Aos 42 anos, o carioca Lobão se prepara para lançar A vida é doce, trabalho recente no qual radicalizou sua opção musical ao acrescentar até pianos jobinianos em algumas faixas que talvez reflitam seu momento pessoal, já que ele não bebe desde março, depois que ficou 15 dias em coma por ter misturado cachaça com soníferos. A vida é doce também inaugura uma nova fase. Sem gravadora, ele próprio se encarregou de toda a produção e pretende comercializar o disco em esquema independente. Será o primeiro CD brasileiro numerado. “Eu pleiteio isso desde 1987, quando o assunto era quase um sacrilégio”, lembra.

O lançamento de A vida é doce está marcado para a quinta-feira 25, na Fnac, em São Paulo. Custou R$ 50 mil e sai pela editora MID com uma tiragem inicial de 50 mil cópias. Virá acompanhado de uma revista chamada Lobão manifesto, em que exercita seu lado poeta no que chama de poemas sampleados, cheios de citações às obras de nomes tão díspares como Paul Valéry, T.S. Elliot, Tim Maia, Glauber Rocha e Dolores Duran. Disco e revista serão vendidos a R$ 14,90, apenas em bancas de jornal e megastores. “O trabalho não é uma reclamação, mas uma sacudida na minha classe, uma solução para as próprias gravadoras, um antídoto contra a pirataria oficial”, uiva ele.

ISTOÉComo é o novo CD?
Lobão – É o meu disco mais importante, como letra, projeto, estética. Compus, arranjei e toquei em todas as faixas. É o disco que tem mais a minha cara. Meu objetivo é constranger o mercadão. Não é um disco de rock, é MPB.

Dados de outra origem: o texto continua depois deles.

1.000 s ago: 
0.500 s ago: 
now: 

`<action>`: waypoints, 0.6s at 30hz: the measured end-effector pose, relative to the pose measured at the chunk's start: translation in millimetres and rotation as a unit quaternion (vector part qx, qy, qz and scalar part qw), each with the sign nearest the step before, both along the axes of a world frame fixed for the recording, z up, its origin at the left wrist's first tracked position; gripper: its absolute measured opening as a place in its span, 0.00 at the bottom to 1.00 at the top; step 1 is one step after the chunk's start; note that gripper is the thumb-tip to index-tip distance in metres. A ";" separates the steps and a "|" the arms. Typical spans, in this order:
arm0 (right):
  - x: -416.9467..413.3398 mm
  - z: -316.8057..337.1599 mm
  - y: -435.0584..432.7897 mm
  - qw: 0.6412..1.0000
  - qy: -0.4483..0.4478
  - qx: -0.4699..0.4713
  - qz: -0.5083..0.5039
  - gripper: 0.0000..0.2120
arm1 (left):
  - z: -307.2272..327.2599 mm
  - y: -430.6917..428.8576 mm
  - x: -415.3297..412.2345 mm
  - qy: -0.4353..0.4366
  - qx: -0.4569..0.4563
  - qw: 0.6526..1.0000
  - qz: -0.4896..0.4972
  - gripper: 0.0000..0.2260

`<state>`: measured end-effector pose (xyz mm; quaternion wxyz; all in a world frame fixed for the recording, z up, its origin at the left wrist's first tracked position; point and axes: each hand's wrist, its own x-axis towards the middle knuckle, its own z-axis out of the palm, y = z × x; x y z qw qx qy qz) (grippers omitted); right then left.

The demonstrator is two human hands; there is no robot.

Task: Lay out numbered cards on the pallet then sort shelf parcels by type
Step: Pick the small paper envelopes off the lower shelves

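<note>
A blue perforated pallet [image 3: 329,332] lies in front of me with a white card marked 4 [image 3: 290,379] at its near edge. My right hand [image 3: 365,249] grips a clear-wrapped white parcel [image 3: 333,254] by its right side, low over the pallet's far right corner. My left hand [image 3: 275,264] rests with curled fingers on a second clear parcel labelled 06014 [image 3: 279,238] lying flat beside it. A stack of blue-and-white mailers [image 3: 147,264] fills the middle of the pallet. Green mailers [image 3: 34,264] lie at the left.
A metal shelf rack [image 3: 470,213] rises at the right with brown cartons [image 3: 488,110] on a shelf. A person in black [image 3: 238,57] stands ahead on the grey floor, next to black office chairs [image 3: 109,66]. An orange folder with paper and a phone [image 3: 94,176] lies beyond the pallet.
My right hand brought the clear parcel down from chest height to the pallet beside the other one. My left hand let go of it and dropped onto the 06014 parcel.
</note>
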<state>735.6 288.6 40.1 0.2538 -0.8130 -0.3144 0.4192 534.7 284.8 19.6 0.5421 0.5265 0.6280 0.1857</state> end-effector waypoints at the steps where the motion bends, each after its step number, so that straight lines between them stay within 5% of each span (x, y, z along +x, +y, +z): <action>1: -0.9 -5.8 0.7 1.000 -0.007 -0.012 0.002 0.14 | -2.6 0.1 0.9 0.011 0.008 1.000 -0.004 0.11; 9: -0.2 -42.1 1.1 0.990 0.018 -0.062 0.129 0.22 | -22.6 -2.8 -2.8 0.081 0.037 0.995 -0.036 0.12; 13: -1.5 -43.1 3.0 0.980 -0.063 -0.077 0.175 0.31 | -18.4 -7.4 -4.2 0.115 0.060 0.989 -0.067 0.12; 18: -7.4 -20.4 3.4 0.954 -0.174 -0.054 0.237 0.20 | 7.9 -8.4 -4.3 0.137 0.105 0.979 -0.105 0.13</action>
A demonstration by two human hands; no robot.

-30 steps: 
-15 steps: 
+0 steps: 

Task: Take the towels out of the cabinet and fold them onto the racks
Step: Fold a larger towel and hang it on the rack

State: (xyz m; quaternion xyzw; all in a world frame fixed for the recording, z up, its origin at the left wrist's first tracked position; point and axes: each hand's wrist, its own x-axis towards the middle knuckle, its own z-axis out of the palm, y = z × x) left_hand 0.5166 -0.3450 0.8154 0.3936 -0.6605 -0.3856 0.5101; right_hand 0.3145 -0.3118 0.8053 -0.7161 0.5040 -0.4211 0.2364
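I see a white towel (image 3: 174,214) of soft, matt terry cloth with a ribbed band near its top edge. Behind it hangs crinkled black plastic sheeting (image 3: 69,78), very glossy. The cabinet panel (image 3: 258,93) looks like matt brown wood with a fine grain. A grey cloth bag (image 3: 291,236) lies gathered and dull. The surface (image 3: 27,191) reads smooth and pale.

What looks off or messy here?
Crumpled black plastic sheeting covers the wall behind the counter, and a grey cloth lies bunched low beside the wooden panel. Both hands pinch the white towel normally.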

ISTOÉ Por que você gravou em esquema independente?
Lobão – Fui a gravadoras pequenas e todas tinham o mesmo discurso das majors. Diziam para fazer um álbum ao vivo, para gravar Renato Russo. Mas eu tinha um repertório novo para mostrar. O ao vivo e o acústico viraram pontes de safena para salvar artistas em decadência. O acústico dos Titãs foi um sucesso, mas acho difícil sempre ser sucesso.

ISTOÉ Seus últimos dois discos tocaram pouco nas rádios. Como você vai fazer para divulgar o novo trabalho?
Lobão – Não quero ser tocado pelas rádios, o que inclusive vai ser um detector de jabaculezice. Porque as pessoas querem que eu toque, eu sou um artista popular, dou ibope, loto shows no Brasil todo. Vou dar o CD apenas para as rádios comunitárias. Não posso compartilhar desse procedimento das rádios oficiais. Eu só toco no rádio em horários vagos, que não são negociados na base do jabá, por isso só tocam minhas músicas antigas. A maior parte do disco novo tocaria em qualquer rádio. Mas se quiserem tocar, vão ter que comprar. Não faço qualquer coisa. Veja o Herbert (Vianna), dos Paralamas. Como é que pode um cara que fez propaganda da Telemar, uma empresa espúria, ganhar uma grana e cantar indignado Que país é esse?

ISTOÉ Você não faria propaganda?
Lobão – Não vendo minhas idéias porque não vou pulverizar minha credibilidade. Recebi uma proposta milionária de um fabricante de celular que queria dar US$ 1 milhão por Me chama. Só que eu quero ganhar esse dinheiro com os royalties e direitos que não são pagos por essa música. Um monte de gente a gravou, mas eu não ganho quase nada. Há um mês insistiram na proposta, e respondi por e-mail: Há! Há! Há! Não que eu não tenha preço. Por US$ 10 milhões eu faria, mas me retiraria do mercado, iria para o norte da Escócia virar um eremita. De-ter-mi-na-dos artistas são entertainers, não lidam com arte. Eu tenho a pretensão de fazer arte. E quem faz arte tem que segurar uma peteca.